Problem >>
When a line below holds the string "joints", show that line.

Records contained in a dataset >>
━━━━━━━━━━━━━━━━━━━━

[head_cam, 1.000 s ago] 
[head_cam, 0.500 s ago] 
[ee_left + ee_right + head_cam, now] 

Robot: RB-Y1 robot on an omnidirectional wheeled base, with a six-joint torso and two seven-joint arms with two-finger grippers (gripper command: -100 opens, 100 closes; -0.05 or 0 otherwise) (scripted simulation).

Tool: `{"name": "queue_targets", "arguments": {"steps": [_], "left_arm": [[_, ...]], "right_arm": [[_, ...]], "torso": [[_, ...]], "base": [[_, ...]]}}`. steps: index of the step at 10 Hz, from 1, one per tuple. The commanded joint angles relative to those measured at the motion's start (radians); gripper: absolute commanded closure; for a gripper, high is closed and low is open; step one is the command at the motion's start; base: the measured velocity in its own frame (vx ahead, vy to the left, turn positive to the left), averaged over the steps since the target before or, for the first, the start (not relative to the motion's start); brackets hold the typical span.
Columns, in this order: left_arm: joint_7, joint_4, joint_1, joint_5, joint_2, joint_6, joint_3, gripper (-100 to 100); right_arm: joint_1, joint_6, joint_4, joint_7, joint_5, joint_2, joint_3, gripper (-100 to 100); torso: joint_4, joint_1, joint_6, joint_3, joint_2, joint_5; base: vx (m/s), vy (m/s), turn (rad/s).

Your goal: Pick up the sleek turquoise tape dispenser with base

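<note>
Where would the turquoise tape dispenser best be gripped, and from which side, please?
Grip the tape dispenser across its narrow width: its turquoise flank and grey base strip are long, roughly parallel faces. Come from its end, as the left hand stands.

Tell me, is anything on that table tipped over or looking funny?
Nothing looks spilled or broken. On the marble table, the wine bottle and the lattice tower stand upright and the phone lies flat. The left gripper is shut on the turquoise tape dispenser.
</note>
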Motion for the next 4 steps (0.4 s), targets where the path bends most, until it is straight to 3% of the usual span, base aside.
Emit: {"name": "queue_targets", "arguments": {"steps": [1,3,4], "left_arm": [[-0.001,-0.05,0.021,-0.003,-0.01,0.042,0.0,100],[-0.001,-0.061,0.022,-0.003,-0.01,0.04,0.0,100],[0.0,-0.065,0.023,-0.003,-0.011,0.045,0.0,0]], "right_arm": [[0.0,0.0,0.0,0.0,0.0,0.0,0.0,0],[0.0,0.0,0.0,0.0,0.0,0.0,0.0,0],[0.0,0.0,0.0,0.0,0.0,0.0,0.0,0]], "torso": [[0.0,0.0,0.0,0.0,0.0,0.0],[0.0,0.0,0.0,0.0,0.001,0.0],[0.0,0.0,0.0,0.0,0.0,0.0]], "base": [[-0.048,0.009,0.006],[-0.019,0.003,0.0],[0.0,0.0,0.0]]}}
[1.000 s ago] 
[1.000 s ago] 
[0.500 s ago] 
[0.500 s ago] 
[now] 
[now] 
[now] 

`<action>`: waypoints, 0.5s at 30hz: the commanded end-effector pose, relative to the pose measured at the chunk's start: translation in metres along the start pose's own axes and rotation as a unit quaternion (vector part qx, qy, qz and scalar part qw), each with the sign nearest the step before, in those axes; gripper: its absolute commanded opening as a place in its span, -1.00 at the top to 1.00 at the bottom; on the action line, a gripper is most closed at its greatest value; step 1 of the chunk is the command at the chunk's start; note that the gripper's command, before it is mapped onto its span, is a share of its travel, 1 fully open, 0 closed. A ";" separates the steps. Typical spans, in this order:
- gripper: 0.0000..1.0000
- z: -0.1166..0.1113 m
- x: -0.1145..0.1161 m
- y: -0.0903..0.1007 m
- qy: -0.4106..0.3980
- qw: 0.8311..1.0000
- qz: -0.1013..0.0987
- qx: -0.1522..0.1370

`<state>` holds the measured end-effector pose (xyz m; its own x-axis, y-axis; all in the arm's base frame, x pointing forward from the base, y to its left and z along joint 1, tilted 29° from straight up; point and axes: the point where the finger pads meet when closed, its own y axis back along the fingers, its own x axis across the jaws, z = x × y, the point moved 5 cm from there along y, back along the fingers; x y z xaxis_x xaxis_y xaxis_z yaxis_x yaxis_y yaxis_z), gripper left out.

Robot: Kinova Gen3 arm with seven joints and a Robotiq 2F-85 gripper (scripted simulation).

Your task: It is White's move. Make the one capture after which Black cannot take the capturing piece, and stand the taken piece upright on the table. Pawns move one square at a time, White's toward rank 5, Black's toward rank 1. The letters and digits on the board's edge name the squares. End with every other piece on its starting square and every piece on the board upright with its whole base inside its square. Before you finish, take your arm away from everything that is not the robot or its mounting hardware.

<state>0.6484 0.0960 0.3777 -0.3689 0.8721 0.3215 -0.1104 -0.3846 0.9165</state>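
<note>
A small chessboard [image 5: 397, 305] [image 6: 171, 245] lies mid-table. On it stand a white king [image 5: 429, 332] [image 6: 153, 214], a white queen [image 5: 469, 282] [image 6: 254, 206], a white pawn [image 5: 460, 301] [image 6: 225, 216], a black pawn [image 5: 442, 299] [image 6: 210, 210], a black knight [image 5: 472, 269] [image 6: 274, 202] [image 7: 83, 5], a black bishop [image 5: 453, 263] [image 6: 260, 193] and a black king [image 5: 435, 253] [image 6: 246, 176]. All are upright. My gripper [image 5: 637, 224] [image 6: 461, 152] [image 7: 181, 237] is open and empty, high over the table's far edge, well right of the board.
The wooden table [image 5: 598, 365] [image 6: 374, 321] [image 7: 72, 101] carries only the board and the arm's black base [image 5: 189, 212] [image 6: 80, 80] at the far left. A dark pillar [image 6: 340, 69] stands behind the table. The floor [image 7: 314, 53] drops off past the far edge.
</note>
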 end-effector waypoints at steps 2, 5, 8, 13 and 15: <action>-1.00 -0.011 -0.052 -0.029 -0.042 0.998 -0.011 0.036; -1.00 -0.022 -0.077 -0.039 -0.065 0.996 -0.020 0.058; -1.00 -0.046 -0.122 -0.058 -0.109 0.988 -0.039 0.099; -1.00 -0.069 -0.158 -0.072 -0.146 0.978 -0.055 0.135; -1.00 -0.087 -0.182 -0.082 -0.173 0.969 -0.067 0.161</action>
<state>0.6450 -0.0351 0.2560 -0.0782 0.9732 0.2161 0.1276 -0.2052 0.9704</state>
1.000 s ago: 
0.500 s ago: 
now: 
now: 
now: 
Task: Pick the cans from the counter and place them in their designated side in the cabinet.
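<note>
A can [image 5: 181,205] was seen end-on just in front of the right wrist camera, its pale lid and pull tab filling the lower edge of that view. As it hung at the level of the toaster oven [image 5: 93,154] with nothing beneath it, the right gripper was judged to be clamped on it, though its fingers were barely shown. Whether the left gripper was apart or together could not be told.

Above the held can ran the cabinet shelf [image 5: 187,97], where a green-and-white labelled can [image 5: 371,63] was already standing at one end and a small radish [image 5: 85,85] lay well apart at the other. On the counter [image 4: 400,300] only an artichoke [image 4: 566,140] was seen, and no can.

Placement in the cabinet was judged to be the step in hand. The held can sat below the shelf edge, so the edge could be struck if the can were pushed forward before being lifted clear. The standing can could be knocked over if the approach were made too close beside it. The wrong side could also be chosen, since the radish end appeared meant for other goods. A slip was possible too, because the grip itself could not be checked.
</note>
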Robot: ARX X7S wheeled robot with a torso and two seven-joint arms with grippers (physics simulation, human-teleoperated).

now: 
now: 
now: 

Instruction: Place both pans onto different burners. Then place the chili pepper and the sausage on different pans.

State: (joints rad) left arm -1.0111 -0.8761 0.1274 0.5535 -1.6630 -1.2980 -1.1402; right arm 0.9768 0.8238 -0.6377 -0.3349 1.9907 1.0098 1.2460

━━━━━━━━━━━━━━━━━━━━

Exercise output >>
Robot: Kinova Gen3 arm with seven joints and a Robotiq 2F-85 gripper (scripted simulation).
State: (joints rad) left arm -1.0111 -0.8761 0.1274 0.5535 -1.6630 -1.2980 -1.1402; right arm 0.9768 0.8238 -0.6377 -0.3349 1.9907 1.0098 1.2460

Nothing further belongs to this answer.